(Records excerpted from a collection)
^^^^^^^^
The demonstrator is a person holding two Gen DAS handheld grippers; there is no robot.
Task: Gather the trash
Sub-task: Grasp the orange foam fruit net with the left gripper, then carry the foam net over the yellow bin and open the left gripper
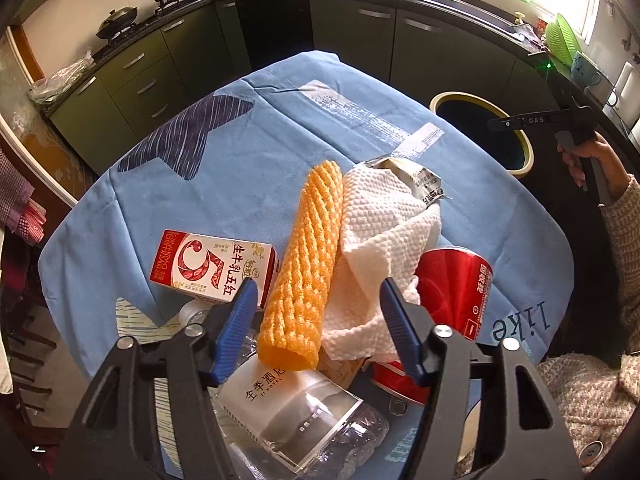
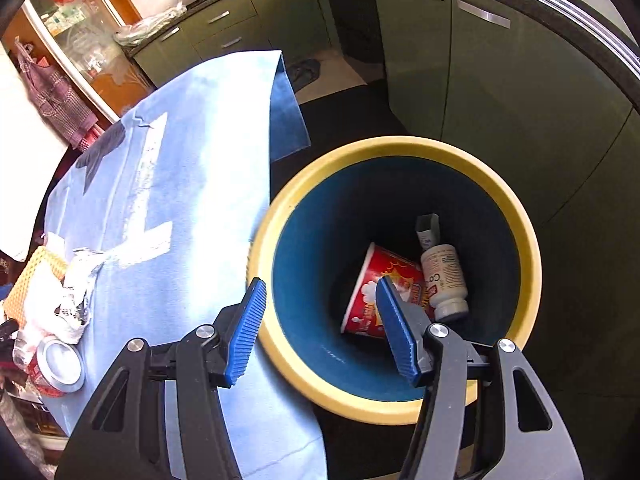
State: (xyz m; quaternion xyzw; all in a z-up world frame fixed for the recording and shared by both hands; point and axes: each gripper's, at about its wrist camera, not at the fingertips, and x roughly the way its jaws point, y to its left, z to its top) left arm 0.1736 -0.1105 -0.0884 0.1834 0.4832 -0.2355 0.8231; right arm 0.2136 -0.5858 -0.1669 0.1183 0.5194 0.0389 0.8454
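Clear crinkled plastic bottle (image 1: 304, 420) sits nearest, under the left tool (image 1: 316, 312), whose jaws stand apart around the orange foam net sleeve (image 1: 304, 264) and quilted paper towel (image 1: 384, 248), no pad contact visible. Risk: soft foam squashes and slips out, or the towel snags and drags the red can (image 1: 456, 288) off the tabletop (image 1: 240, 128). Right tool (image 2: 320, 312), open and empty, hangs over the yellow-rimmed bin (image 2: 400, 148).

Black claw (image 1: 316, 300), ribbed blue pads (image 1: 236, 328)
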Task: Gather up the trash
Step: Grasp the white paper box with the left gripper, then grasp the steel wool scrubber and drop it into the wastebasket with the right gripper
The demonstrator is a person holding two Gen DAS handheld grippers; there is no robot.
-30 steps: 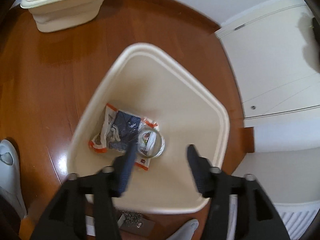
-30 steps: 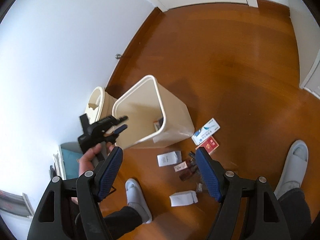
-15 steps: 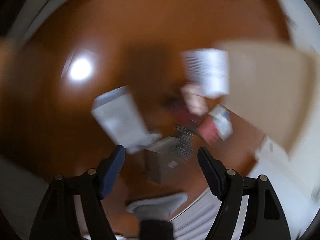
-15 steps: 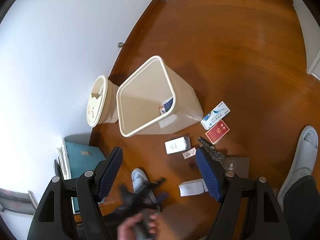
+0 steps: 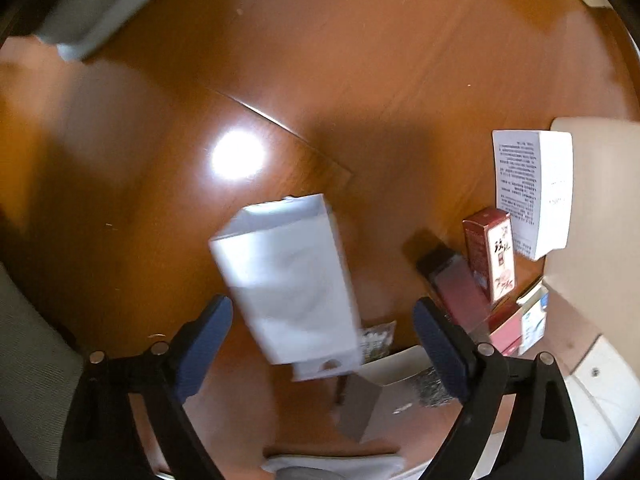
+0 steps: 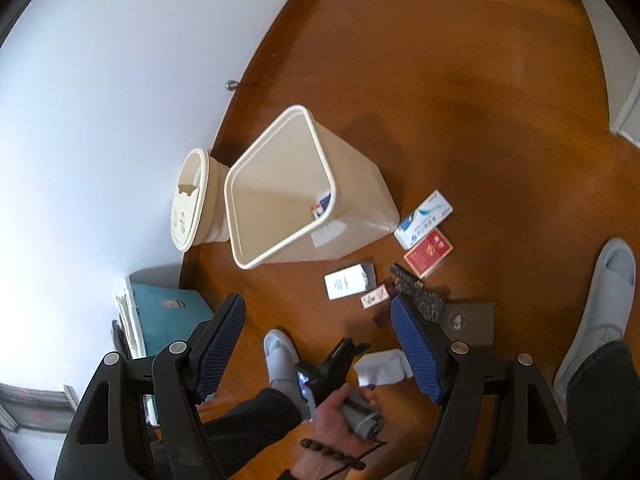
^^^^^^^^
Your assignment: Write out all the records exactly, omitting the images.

Written solution:
The demonstrator is a person holding two Gen DAS handheld grippers; there is no robot.
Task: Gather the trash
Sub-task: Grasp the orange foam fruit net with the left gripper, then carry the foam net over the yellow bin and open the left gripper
State: (xyz m; quaternion xyzw; all in a z-up world frame fixed for the recording and shared by both hands; point and axes: each gripper's, at about its wrist camera, not at the fingertips, and x roughly the way its jaws point, y to its left, z to its top) left arm 0.1736 -0.1105 -0.0884 0.1834 0.4832 -0.2355 0.8231; right arm 0.2136 -0.5858 -0.1669 0.1183 0.5194 0.0389 0.8454
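Clear crinkled plastic bottle (image 1: 304, 420) sits nearest, under the left tool (image 1: 316, 312), whose jaws stand apart around the orange foam net sleeve (image 1: 304, 264) and quilted paper towel (image 1: 384, 248), no pad contact visible. Risk: soft foam squashes and slips out, or the towel snags and drags the red can (image 1: 456, 288) off the tabletop (image 1: 240, 128). Right tool (image 2: 320, 312), open and empty, hangs over the yellow-rimmed bin (image 2: 400, 148).

Black claw (image 1: 316, 300), ribbed blue pads (image 1: 236, 328)
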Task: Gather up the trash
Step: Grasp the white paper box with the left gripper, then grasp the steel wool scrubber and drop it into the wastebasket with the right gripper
The demonstrator is a person holding two Gen DAS handheld grippers; there is no robot.
-30 steps: 
-30 steps: 
-15 steps: 
-15 steps: 
+0 steps: 
+0 steps: 

The answer is complete.